Aim of the task: Reproduce exactly the line containing "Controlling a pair" and each line after it until the listing ends, leaving pictures out.

Supplied material:

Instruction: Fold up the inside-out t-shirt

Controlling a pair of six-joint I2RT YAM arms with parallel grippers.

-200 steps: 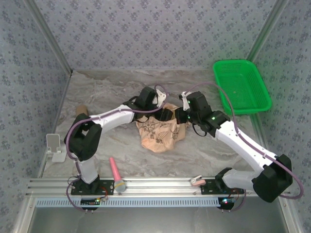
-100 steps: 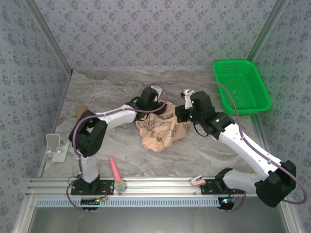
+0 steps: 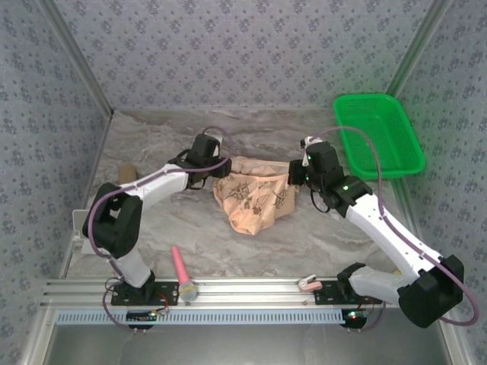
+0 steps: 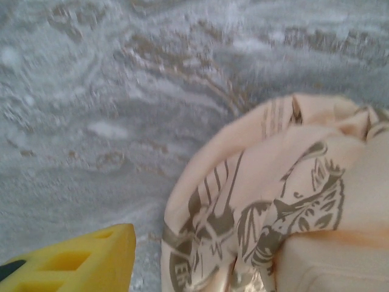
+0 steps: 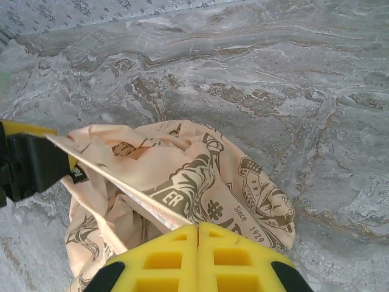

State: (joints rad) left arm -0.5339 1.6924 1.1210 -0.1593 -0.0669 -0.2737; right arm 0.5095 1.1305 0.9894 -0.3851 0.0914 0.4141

Answer space:
Controlling a pair of six-joint I2RT YAM arms with parallel grippers.

-200 steps: 
-100 steps: 
+0 steps: 
+0 steps: 
+0 steps: 

State: (joints rad) left arm -0.5339 1.6924 1.1210 -0.1593 -0.0669 -0.2737; right arm 0.5095 1.1305 0.9894 -0.3851 0.0914 0.4141

There is nothing more to add to the answer.